■ GOAL OF THE EXERCISE ■
Your answer must be every line of the data that holds the string "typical".

■ SUPPLIED MATERIAL ■
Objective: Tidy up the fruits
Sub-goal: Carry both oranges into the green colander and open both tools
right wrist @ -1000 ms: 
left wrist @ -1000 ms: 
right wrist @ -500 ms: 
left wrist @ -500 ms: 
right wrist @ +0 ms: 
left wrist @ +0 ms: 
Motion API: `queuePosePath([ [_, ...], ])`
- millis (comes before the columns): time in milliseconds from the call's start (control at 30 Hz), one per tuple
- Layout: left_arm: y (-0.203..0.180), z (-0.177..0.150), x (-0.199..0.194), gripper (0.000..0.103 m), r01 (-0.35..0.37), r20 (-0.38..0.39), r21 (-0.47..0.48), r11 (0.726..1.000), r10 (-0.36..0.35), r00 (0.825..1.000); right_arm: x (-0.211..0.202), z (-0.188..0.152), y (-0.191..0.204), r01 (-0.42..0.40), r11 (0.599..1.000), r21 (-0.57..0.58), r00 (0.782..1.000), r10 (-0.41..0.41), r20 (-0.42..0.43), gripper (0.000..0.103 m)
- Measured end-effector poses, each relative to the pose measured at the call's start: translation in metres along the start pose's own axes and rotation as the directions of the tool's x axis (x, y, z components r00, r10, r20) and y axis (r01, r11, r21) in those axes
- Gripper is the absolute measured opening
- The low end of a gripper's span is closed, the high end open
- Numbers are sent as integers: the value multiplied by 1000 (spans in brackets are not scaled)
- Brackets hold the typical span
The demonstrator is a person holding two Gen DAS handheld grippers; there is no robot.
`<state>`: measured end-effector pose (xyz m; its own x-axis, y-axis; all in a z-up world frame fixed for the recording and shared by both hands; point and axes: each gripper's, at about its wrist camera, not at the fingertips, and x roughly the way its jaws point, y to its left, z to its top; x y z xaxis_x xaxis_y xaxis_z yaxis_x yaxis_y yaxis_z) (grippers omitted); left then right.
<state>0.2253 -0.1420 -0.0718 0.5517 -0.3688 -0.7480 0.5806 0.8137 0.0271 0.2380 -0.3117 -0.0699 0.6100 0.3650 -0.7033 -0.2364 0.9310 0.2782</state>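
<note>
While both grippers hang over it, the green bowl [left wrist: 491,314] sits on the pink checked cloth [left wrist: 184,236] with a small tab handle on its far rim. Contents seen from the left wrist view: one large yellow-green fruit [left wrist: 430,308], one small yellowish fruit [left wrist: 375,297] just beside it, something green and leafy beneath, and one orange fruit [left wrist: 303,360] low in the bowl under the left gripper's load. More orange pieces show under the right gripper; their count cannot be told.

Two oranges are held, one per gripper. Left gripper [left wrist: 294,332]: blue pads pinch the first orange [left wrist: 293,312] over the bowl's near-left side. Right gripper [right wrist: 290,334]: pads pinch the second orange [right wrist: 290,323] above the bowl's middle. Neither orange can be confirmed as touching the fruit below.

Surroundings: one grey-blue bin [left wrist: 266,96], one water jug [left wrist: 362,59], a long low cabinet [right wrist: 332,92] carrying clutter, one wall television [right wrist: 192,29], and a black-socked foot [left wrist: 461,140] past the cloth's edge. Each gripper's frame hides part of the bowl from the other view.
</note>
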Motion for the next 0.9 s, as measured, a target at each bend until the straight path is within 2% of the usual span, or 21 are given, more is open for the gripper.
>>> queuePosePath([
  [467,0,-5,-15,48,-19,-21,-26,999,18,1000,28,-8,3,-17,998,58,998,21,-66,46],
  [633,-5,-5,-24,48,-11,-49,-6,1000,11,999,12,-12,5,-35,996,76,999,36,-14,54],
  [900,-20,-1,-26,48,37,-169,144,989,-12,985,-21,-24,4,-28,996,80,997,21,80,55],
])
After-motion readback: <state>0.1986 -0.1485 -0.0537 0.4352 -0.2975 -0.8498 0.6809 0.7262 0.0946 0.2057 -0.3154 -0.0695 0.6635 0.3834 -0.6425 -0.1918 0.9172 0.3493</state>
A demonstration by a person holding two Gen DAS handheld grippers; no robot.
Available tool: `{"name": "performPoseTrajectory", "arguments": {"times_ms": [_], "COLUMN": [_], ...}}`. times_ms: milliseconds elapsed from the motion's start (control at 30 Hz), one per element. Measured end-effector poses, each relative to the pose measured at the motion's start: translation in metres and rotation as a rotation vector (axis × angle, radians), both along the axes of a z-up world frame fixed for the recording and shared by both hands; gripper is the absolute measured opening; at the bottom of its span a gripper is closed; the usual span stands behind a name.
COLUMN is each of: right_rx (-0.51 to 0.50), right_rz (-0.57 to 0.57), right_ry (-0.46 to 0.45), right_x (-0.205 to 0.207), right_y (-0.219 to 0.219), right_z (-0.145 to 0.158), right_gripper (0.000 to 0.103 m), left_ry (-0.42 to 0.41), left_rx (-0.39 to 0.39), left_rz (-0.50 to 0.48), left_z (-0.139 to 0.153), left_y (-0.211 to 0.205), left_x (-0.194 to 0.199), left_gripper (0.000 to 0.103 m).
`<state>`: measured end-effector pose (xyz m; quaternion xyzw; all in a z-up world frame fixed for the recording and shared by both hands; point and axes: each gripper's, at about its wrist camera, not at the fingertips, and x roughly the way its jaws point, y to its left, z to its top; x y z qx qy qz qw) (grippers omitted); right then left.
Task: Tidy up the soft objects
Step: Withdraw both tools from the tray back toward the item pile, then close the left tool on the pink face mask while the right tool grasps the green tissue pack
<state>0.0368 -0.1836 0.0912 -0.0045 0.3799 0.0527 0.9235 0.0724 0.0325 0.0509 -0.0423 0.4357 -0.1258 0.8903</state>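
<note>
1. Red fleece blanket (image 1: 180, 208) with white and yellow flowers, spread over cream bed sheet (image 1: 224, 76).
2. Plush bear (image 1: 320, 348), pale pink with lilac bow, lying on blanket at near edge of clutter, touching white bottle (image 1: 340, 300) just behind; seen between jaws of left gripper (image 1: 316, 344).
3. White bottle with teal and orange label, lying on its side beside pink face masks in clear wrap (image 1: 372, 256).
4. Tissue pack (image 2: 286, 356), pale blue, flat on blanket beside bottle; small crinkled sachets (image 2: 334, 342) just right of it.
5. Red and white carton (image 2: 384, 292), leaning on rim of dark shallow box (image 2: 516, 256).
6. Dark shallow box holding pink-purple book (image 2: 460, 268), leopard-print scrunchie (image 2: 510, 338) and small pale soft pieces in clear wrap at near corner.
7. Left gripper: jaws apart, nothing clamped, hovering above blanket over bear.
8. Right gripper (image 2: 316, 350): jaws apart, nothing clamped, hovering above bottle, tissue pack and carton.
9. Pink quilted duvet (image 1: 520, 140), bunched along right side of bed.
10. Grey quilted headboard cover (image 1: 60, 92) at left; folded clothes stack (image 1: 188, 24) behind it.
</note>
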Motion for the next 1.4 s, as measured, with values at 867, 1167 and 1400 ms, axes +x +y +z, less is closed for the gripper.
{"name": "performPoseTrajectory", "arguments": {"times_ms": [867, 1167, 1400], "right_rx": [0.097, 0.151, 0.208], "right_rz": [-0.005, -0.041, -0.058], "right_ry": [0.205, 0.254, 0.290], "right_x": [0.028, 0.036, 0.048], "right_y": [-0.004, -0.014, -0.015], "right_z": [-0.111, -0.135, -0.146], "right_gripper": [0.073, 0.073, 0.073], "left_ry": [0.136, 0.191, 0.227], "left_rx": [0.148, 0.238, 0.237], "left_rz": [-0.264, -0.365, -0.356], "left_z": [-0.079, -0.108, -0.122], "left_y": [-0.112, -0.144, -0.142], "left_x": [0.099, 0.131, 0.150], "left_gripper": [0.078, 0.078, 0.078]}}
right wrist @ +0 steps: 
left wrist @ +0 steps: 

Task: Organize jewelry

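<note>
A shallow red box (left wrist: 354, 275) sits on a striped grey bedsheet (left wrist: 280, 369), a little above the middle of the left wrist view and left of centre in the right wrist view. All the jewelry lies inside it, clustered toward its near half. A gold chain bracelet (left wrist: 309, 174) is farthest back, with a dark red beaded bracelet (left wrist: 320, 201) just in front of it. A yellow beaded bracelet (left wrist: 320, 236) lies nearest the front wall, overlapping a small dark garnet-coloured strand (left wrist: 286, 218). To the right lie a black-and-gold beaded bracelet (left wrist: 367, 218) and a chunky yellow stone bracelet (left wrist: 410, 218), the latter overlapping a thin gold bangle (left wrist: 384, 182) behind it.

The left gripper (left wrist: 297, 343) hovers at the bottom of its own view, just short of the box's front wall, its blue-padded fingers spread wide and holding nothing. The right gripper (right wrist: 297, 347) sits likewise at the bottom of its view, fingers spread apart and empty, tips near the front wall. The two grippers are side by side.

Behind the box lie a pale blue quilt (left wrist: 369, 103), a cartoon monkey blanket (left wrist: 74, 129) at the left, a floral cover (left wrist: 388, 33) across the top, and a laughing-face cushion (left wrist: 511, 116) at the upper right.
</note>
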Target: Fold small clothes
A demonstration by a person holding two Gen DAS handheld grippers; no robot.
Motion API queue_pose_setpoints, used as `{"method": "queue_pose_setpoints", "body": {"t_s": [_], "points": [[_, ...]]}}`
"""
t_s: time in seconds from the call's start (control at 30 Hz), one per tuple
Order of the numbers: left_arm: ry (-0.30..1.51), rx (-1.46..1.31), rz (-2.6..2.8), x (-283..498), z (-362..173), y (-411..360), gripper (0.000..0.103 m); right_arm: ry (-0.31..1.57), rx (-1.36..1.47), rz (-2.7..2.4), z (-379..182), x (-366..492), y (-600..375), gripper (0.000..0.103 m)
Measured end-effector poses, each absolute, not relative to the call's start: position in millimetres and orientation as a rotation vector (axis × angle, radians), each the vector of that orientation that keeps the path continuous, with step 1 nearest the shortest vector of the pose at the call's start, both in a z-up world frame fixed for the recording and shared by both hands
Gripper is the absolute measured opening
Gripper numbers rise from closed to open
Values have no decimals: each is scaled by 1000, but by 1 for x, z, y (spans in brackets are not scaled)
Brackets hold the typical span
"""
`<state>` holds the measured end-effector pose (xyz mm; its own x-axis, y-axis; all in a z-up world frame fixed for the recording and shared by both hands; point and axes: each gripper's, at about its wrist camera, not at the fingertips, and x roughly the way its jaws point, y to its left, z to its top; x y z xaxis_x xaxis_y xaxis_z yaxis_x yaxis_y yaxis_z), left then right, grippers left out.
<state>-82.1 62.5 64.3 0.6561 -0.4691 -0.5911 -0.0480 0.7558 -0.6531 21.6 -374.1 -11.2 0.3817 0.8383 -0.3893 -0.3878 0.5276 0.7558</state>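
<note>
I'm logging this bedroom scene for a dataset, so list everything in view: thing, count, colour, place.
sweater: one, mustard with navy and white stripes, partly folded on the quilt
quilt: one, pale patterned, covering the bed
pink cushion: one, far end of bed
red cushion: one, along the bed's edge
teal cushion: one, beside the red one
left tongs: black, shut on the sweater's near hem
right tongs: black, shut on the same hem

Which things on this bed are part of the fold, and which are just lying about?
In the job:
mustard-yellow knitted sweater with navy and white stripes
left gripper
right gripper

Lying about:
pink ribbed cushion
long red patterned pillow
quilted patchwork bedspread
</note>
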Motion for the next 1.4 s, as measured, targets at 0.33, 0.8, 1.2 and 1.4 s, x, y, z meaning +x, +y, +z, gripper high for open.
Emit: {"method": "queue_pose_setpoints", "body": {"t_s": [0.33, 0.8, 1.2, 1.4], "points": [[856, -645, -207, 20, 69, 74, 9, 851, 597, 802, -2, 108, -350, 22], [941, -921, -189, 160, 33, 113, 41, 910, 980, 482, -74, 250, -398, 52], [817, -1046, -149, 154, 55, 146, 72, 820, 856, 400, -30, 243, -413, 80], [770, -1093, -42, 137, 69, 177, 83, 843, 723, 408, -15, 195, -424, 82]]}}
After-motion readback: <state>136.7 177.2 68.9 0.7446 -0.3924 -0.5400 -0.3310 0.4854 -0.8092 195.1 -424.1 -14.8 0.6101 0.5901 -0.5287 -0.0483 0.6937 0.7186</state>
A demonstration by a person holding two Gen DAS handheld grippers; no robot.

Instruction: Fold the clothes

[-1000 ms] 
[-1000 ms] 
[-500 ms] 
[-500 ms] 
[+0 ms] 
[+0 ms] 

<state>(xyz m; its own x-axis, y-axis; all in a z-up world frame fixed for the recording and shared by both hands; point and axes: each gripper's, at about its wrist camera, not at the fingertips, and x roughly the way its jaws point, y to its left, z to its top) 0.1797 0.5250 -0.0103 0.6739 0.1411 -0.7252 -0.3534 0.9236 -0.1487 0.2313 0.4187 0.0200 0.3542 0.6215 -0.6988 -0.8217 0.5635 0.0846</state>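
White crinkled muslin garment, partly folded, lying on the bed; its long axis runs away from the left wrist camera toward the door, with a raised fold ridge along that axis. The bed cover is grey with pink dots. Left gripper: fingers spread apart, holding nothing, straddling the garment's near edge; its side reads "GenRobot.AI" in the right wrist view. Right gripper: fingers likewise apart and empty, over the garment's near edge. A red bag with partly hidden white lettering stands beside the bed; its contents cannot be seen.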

■ REPLY TO THE TASK ■
- Brackets hold the typical span
Brackets hold the typical span

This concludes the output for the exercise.